The Monsters Who Put Sauce All Over Their Chips Need To Be Stopped

    Only you can save mankind from this tyranny.

    Once upon a time, there was a man. And that man was probably French, or possibly Belgian, but what that man did was dunk pieces of potato into boiling oil.

    And for years afterwards, there was world peace as a result, with no significant conflict to speak of.

    Just look at how happy all these smiling white women between the ages of 21-28 are!

    But now, a storm is brewing, a storm that threatens the very fabric of society. Some otherwise fully-functioning humans are using sauce like THIS.

    Clearly, the correct way to put sauce on chips is to make a neat blob in the corner, and dip your chips.

    Blob, and dip. Simple. Elegant.

    The benefits are obvious - nothing gets soggy, you get just the right amount of sauce, and you can casually add more as you need it.

    But for some reason, some people feel compelled to ruin a perfectly good plate by spraying sauce all over it, like an ailing dog pissing everywhere.

    There is no good reason to do this. Ever.

    It's just so sinister, so mean.

    There's a darkness to it as well – greedy, malicious bastards huddling over their plates, dousing them just so that no-one else would ever dream of taking them.

    This stock photography model knows he is an accessory to a crime.

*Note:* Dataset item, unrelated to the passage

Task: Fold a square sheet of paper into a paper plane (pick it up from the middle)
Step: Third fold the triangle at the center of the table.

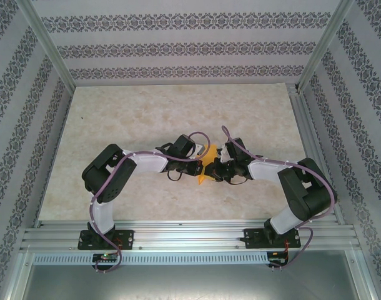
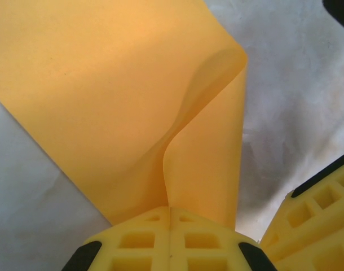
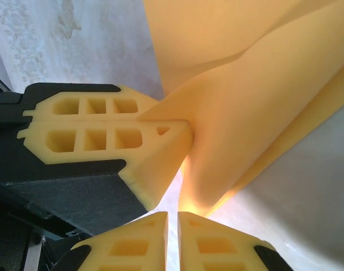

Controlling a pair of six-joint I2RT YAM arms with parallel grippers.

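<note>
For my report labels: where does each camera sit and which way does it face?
Top external: above, behind the bases, looking down at the table; both arms show.
Left wrist: on the left arm, facing along the left gripper, which clamps the square sheet of paper.
Right wrist: on the right arm, facing past the right gripper to that sheet.
Both wrist views show the sheet and left gripper.
</note>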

    Look at his eyes, those deep voids of pain, glistening with only self-loathing as knowledge of how he has betrayed his ancestors dawns.

    Look at them.

    LOOK AT THEM.

    There is no moment worse than when a well-meaning chicken shop owner asks if you want sauce, the Bottle of Damocles hanging over the hot, salty goodness.

    "Sure," you reply, and then there's just sauce, everywhere, covering everything you love, and you wonder why God has chosen you for such punishment.

    The sheer volume of hate these people have in their hearts is unimaginable.

    Look at this, and then try to convince yourself that there is in fact hope for humanity. You can't. There isn't.

    For this is the way the world ends, not with a bang, but with monsters ruining perfectly good meals like the animals they truly are.